Work item>
Using the data below, copy every line that contains the word "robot".
◇ ◇ ◇ ◇ ◇
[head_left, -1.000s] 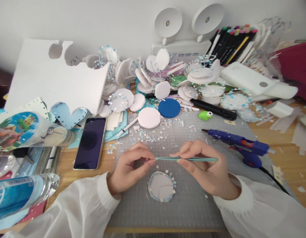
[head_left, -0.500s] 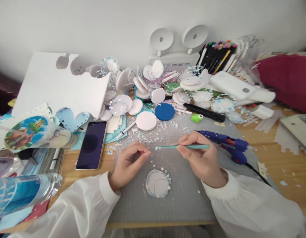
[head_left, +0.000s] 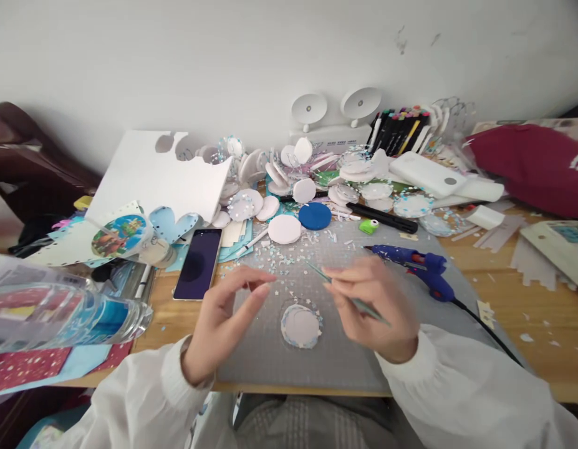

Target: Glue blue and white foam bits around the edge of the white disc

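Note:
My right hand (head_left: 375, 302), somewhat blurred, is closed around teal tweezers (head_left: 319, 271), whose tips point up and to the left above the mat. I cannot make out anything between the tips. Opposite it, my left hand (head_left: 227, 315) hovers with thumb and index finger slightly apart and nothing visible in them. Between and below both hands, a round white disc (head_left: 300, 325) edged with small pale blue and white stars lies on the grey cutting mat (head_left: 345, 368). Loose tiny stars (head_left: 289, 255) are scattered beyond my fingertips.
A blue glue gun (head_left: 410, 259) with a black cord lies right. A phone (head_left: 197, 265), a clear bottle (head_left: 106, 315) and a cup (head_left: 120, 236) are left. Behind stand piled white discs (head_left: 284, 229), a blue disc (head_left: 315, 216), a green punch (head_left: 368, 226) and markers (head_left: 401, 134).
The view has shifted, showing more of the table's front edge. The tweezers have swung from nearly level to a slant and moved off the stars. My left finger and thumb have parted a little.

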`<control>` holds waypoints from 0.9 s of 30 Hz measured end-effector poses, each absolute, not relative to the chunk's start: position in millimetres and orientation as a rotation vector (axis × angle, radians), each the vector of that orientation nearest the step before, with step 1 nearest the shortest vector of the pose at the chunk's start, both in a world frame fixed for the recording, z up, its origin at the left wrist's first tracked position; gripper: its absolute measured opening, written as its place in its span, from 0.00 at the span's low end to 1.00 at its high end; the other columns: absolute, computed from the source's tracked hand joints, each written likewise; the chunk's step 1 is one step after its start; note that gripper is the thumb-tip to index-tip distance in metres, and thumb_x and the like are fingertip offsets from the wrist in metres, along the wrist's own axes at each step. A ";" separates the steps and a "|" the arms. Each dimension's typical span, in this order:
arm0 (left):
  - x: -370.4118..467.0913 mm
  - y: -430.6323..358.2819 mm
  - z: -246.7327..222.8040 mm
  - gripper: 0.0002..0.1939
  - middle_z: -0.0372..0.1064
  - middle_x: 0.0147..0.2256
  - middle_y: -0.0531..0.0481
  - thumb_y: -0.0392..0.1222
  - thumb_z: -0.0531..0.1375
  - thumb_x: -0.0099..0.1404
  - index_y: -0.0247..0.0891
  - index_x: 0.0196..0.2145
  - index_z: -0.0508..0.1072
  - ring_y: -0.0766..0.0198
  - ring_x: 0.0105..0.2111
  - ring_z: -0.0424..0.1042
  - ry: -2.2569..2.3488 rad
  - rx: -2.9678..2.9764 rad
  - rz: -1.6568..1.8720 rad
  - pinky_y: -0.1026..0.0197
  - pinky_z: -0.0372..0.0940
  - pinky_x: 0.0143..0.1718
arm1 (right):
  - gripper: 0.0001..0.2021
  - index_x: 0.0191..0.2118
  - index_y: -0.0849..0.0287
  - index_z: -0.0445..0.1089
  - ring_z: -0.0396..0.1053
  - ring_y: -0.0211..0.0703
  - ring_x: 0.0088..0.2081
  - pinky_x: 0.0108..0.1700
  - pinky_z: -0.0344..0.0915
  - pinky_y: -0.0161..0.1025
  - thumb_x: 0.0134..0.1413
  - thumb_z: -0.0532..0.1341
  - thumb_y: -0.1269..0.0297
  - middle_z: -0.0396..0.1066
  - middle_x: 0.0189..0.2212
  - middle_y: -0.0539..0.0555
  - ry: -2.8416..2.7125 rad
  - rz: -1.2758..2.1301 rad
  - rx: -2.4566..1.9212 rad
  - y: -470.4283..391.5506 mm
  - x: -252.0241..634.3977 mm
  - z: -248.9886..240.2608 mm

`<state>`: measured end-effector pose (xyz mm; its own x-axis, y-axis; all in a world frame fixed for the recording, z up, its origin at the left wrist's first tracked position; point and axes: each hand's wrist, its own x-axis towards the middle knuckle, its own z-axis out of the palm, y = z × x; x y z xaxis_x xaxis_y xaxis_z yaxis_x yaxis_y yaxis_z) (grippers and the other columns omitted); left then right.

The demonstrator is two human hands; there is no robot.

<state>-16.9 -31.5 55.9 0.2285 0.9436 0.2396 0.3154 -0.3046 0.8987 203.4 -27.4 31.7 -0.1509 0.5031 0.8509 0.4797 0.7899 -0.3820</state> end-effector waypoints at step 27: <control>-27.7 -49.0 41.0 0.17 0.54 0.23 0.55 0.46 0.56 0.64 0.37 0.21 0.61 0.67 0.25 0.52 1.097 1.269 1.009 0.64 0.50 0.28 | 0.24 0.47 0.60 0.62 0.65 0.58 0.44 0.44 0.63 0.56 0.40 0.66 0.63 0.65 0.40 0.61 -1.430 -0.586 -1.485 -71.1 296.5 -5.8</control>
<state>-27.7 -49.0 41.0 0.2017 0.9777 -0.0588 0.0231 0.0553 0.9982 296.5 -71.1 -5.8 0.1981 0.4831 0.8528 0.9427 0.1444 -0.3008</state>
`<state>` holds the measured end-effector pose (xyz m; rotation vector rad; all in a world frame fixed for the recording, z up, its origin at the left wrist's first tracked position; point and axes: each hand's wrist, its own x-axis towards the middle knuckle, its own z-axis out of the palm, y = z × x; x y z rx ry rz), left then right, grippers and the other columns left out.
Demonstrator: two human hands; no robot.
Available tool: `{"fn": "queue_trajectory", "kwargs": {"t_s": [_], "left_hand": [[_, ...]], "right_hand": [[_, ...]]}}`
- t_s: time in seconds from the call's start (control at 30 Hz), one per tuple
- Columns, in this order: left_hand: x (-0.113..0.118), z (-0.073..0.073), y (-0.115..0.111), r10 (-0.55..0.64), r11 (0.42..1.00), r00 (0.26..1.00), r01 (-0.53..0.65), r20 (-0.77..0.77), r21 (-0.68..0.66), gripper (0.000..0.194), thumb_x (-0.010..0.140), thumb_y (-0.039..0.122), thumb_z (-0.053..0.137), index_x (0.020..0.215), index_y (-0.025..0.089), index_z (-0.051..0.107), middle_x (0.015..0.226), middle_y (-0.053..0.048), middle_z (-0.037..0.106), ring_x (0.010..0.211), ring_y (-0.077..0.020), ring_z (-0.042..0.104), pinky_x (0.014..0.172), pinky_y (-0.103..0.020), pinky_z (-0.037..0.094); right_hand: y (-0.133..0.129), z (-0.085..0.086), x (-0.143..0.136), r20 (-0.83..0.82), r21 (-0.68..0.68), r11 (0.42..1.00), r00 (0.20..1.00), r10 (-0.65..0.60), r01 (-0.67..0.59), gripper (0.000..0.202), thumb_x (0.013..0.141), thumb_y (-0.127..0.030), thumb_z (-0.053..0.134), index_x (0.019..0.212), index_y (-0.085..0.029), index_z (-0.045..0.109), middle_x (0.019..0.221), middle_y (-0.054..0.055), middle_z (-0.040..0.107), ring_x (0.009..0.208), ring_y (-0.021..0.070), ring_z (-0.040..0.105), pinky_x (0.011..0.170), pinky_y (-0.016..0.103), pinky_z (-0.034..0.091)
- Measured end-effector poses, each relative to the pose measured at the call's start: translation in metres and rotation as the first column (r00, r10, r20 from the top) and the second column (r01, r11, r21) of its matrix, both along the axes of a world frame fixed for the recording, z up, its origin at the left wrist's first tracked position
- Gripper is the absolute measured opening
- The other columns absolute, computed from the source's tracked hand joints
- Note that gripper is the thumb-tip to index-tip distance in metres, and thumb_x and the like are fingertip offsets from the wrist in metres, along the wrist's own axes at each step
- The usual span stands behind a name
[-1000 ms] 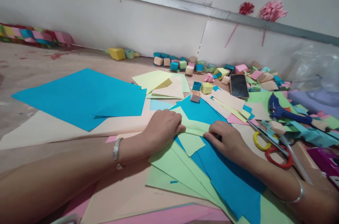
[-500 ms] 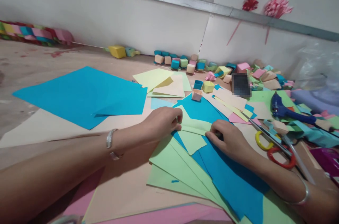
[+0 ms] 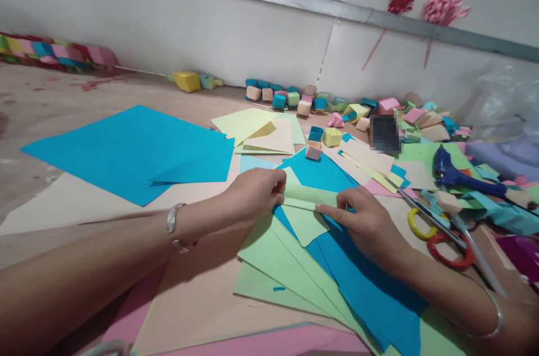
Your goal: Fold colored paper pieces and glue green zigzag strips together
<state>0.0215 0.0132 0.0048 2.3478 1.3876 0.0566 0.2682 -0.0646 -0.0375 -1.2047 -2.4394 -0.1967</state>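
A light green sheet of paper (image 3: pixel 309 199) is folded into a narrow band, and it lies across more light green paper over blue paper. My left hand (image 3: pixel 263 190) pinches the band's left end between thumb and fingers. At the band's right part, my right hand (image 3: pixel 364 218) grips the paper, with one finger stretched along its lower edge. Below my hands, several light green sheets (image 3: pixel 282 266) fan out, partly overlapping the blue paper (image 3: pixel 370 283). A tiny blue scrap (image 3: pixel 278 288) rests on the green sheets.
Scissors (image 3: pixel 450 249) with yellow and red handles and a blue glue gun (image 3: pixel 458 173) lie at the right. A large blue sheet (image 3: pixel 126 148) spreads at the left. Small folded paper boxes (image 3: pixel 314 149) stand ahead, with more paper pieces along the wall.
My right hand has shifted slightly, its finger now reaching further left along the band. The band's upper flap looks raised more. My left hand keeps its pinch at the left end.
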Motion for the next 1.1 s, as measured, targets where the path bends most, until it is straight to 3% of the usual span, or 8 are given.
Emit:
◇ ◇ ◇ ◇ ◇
Final answer>
The demonstrator is two human hands; there is no robot.
Demonstrator: two human hands; no robot.

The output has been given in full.